2 of 228 comments (clear)

  1. Re:Yeah, sure... by jmorris42 · · Score: -1, Flamebait

    If I had to take a good guess and speak for the consensus opinion it would probably be to keep a lid on the various hotspots so as to avoid having to save the world a third time. And yea there is a strong undercurrent of seeing it as a duty to continue carrying on the 'White Man's Burden' after the Brits stumbled and became unable to do it any more while at the same time worrying that trying to civilize/police the world is what undone them.

    Most Americans would really rather to be able to ignore the rest of the world but if we don't step up who will? When all was lost and a dark age of despair was descending on the world Team America would be expected to come in again to save the motherfucking day so we figure it is easier to just keep the next World War from getting going. Yea a bunch of smelly hippies don't like that reality and call us 'imperialists' and such but until they can offer a better plan to keep the world from descending into madness they can just suck on our balls.

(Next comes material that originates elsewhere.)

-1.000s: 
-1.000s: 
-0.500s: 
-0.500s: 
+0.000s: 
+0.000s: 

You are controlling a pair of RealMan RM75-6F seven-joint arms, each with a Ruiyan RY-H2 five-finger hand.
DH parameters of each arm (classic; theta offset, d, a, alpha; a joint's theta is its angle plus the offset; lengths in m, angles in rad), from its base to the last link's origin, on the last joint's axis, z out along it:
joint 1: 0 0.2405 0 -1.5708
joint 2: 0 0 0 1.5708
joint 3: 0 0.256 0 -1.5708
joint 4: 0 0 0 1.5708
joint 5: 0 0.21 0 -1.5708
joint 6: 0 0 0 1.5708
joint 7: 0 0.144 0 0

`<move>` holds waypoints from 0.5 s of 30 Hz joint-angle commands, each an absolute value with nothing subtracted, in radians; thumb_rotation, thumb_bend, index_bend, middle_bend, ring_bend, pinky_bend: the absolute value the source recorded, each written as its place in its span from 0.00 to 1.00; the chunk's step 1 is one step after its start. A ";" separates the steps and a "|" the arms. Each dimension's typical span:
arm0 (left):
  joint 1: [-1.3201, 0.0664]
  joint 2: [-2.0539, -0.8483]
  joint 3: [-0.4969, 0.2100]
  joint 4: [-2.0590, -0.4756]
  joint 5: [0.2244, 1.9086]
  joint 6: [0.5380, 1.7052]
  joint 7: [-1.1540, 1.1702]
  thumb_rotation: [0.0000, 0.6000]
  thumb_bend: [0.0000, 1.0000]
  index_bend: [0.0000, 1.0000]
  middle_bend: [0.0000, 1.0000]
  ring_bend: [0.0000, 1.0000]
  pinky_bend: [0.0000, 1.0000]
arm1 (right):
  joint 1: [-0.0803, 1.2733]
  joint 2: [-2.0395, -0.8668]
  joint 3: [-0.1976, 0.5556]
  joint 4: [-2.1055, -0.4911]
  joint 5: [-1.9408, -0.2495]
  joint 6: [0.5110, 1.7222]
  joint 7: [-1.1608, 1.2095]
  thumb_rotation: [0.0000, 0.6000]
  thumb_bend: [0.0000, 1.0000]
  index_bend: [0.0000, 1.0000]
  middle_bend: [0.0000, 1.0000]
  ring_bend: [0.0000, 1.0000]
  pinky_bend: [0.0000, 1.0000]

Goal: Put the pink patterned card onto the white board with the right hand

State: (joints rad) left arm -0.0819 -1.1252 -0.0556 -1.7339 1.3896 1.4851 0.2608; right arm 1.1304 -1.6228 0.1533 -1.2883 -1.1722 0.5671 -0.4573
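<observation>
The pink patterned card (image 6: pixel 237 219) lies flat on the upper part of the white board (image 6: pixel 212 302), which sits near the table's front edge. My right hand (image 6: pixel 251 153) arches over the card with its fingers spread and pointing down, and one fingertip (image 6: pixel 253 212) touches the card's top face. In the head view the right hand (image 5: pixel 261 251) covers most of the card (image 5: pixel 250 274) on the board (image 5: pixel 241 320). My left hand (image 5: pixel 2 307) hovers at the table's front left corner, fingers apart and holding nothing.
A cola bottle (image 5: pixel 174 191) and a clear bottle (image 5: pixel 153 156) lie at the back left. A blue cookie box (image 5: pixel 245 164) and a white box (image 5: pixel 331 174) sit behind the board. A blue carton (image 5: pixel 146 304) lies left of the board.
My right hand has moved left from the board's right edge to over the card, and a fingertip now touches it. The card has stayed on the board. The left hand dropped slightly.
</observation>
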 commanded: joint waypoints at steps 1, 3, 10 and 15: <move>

    The above is why I said I (and believe most Americans) really wouldn't mind seeing a few of the more sane emerging powers step up their participation. It is the countries with conquest, empire and general mayhem on their minds that pose a problem for global stability, not any rising power to challenge the unipolar post cold war world.

    --
    Democrat delenda est
  2. Re:Yeah, sure... by jmorris42 · · Score: -1, Flamebait

    Not at all. Of course we have done a lot of underhanded stuff. Welcome to International Relations in the real world as opposed to your textbook. There are no pure good or pure evil actors or actions. Just nations with conflicting goals, resources and all doing whatever they think is in their long term self interest.

    Iran Contra was more an internal squabble in the US. Congress was shorting out the Executive's ability to conduct foreign policy so certain elements resorted to less than lilly white means to fund needed operations. As for the Shah, can you look back with the benefit of hindsight and say the Shah wasn't the right choice for us to have backed? Hello!

    And Hell yes it was right, in the context of the Cold War, to back the Afgan rebels against the Russians. It was a major turning point in the Cold War. Do most solutions carry the seeds of another new problem? Yup. But nothing UBL could possibly do compares to the wholesale slaughter that the Cold War going Hot would have caused and giving the Afgans a helping hand helped bring the Cold War to a peaceful resolution.

    As for Saddam, no I won't relitigate the depraved fantasies of the Bush Deranged. Hell, you probably still believe Saddam didn't have WMD and Cheney was involved in outting Plame.